Frédéric Schiffter, « Génie et pharmacie », Le philosophe sans qualités, Flammarion.
Dans la même émission, j’ai entendu aussi Michel Crépu qui ne comprenait pas pourquoi je me coiffais du qualificatif de « nihiliste » alors que tout semblait démontrer le contraire dans mon livre. Pourtant ce récit exprime mon nihilisme mieux que mes essais. Par ce terme je n’entends pas la mystique de la mort et de la destruction, ni ce que Nietzsche définissait comme une fatigue de la vie, ni ce que Heidegger assimilait au triomphe de l’arraisonnement technique du monde, mais, très simplement, comme la vive sensation que tout ce qui existe n’a pas d’être. Je ne dis pas que rien n’existe mais que rien (nihil) n’a d’être, c’est-à-dire de permanence ou de solidité ontologique parce que tout ce qui existe est voué au hasard, au temps et à la mort. Naturellement, de pareille vérité tout le monde est convaincu mais personne n’en veut rien savoir, passant ainsi à côté de ce qui est beau, précieux, rare et prompt à disparaître sans ordre de passage. Compris en cette acception, le nihilisme est une philosophie sentimentale sans illusion et sans espoir, oscillant entre le rire de Démocrite et les larmes d’Héraclite.
Frédéric Schiffter, « février 2016 », Journées perdues, Séguier, pp. 103-104.

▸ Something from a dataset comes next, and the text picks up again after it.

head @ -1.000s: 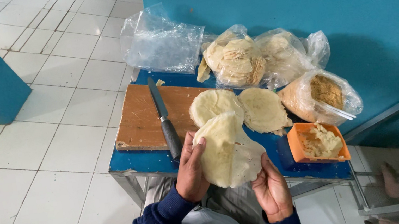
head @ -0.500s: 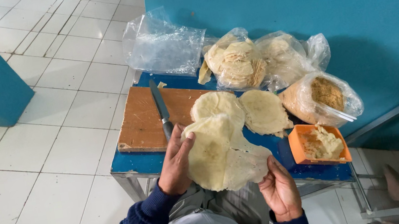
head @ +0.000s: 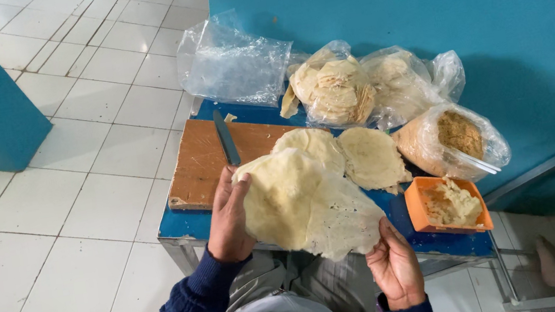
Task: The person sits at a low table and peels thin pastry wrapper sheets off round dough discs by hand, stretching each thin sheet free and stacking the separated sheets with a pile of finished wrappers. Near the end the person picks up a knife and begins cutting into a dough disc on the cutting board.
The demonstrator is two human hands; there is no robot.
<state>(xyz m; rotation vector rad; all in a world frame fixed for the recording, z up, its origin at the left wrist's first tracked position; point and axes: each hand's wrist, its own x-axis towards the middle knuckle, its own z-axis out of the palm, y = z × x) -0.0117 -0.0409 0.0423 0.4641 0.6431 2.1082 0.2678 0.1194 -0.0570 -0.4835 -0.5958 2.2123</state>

Il tient pour lui que toute jouissance éprouvée en ce présent frelaté reste bien inférieure aux voluptés dont le régalera, Dieu sait quand, son utopie. En doute-t-on ouvertement, que l’on se voit aussitôt désigné à la vindicte des mal lotis. Rien ne le fait tant pester qu’on sourie de ses sermons et prophéties, montrant combien son désir de certitude trahit un désir de servitude. Ce n’est donc pas l’adversaire de ses opinions qu’il traitera en ennemi, mais, à juste titre d’ailleurs, le sceptique. Alors qu’il espérera persuader le premier, il sait qu’il ne pourra ébranler l’indifférence du second.
Frédéric Schiffter, « 3 », Contre Debord, Presses Universitaires de France.